## What you need to do
Please give back exactly the line with "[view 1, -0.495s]" and each line after it through the end of the material, leaving out the pictures.
━━ Information supplied
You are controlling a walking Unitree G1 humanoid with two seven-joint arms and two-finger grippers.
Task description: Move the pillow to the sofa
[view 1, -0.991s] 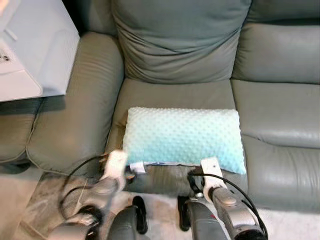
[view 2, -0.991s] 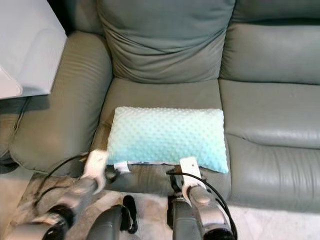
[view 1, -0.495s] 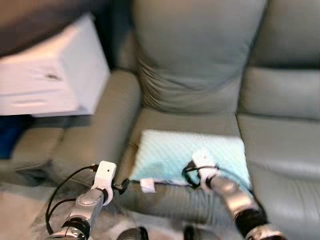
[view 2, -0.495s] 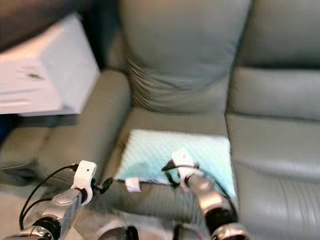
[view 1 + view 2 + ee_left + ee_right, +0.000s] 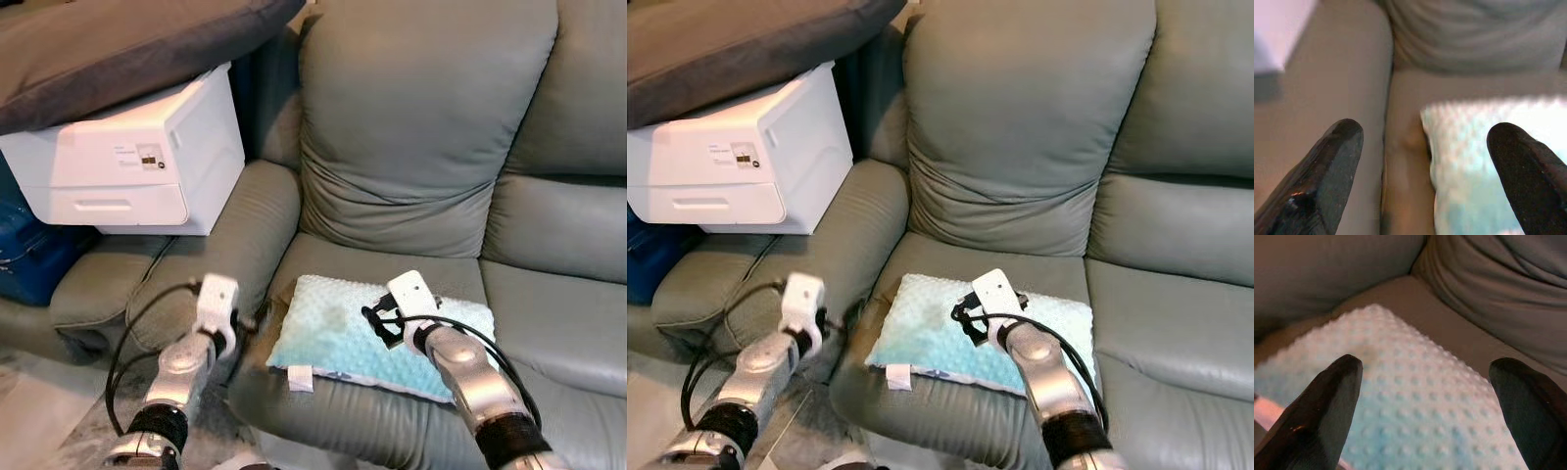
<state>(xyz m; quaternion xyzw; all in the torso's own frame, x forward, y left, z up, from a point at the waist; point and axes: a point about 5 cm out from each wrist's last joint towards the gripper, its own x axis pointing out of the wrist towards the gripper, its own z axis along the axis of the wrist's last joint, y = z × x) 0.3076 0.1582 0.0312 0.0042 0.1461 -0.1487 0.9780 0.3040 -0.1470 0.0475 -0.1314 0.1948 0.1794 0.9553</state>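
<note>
On the sofa [image 5: 411,147] seat: pillow [image 5: 338,338] lying flat | right hand [image 5: 1422,401] spread wide just above it, holding nothing | left hand [image 5: 1420,166] wide open beside armrest [image 5: 230,235], empty | printer [image 5: 137,162] on armrest

Pillow [image 5: 345,337] = small rectangular cushion, pale mint/aqua w/ a bumpy dotted minky fabric and a little white tag [image 5: 301,378] hanging off its front left corner. It's lying flat on the sofa [image 5: 421,147] seat cushion, long side running left-right, just in front of the backrest and next to the left armrest. Sofa is grey-green leather, puffy back cushions, creased a bit. Faint darker smudge on pillow's left half.
</note>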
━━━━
## Your response
[view 1, -0.495s] 
[view 2, -0.495s] 
[view 1 + view 2 + ee_left + ee_right, +0.000s] 
<state>(xyz m; quaternion xyzw; all in the torso's own frame, x forward, y left, z up, from a point at the waist; point and axes: a point about 5 cm out from each wrist's last joint towards the gripper, its own x axis pointing out of the wrist towards the gripper, its own z axis along the axis of the wrist's last joint, y = z × x) 0.3076 0.1582 0.0312 0.0042 0.1461 -0.1487 0.9780 0.3040 -0.1470 0.0475 -0.1314 0.1948 0.1794 0.9553</state>
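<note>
On the sofa [image 5: 411,147] seat: pillow [image 5: 338,338] lying flat | right hand [image 5: 1422,401] spread wide just above it, holding nothing | left hand [image 5: 1420,166] wide open beside armrest [image 5: 230,235], empty | printer [image 5: 137,162] on armrest

Pillow [image 5: 345,337] = small rectangular cushion, pale mint/aqua w/ a bumpy dotted minky fabric and a little white tag [image 5: 301,378] hanging off its front left corner. It's lying flat on the sofa [image 5: 421,147] seat cushion, long side running left-right, just in front of the backrest and next to the left armrest. Sofa is grey-green leather, puffy back cushions, creased a bit. Faint darker smudge on pillow's left half.
</note>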

This answer is now finished.